During his February visit to The Shedd, Pulitzer Prize winner Art Spiegelman spoke of the need in the arts for "neo-sincerity," a turning away from irony and cleverness (wink, nudge) for its own sake and a recalibration of our attention toward feeling and meaning, toward art that says something. This idea of "new" sincerity has received attention in the poetry world as well as more poets begin to take James Longenbach's words seriously: "Poetry's greatest power is to instill in us a longing for something other than poetry." Thank heavens then that Lucille Clifton is coming to town.
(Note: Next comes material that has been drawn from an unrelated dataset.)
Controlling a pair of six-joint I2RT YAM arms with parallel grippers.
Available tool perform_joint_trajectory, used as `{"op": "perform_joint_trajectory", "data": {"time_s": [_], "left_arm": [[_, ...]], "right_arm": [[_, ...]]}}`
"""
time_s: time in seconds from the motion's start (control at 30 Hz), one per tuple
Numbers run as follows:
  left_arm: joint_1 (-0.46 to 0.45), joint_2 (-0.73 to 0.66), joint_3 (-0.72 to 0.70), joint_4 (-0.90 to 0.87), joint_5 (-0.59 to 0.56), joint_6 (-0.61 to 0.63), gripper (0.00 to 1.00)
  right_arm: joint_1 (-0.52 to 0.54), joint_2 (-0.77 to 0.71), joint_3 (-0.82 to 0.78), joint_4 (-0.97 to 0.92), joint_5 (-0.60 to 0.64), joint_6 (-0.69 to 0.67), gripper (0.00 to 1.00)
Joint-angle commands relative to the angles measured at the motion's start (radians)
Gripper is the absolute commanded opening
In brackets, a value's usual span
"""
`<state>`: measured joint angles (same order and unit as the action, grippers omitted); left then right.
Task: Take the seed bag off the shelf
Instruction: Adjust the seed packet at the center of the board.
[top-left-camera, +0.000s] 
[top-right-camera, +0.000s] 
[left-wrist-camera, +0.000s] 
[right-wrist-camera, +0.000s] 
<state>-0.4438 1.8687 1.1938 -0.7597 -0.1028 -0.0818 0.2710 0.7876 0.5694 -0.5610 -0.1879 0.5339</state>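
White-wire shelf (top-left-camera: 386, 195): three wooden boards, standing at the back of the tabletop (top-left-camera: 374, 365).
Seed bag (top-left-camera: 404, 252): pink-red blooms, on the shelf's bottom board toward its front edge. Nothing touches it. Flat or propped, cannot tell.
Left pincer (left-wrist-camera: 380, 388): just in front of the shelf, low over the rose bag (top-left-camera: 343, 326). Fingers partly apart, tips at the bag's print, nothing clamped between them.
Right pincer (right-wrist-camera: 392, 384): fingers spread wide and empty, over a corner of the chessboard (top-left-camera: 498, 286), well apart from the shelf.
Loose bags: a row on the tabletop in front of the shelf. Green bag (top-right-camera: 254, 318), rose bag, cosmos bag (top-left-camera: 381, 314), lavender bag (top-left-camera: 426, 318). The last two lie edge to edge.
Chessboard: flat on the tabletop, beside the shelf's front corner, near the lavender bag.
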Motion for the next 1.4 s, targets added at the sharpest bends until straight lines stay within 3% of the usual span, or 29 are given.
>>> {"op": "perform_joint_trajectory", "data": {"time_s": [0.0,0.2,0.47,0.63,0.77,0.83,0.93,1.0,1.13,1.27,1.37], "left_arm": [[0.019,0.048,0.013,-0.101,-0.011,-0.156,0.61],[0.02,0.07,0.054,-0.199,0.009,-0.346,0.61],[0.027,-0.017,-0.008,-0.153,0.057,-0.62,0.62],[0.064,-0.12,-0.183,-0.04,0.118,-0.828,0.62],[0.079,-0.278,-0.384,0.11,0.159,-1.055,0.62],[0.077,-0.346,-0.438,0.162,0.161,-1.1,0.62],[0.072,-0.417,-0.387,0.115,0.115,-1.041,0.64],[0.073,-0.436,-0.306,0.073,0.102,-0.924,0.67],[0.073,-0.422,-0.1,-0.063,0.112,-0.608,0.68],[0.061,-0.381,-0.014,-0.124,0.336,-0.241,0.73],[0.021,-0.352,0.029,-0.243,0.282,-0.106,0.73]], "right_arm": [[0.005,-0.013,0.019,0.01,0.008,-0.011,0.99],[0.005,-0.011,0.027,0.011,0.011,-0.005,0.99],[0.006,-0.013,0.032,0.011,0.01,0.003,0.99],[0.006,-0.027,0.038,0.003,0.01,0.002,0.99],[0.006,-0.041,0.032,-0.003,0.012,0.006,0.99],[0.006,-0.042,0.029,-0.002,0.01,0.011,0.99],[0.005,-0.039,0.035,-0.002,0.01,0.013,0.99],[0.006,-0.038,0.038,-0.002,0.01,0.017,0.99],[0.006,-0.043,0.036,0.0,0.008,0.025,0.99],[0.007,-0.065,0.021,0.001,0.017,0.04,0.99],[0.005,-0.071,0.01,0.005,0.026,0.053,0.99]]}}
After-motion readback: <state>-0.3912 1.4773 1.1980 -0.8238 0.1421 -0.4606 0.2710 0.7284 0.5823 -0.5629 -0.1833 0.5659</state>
At a time when many young poets think of themselves as rock stars rather than writers; when, in fact, some young poets are rock stars; when the audience for poetry is both more educated and seemingly smaller than at any time in history; when many of our brightest minds seem content to churn out poems that are little more than linguistic games or narratives so drolly written that they effectively ironize themselves out of feeling, it is a pleasure to turn to the poems of Lucille Clifton.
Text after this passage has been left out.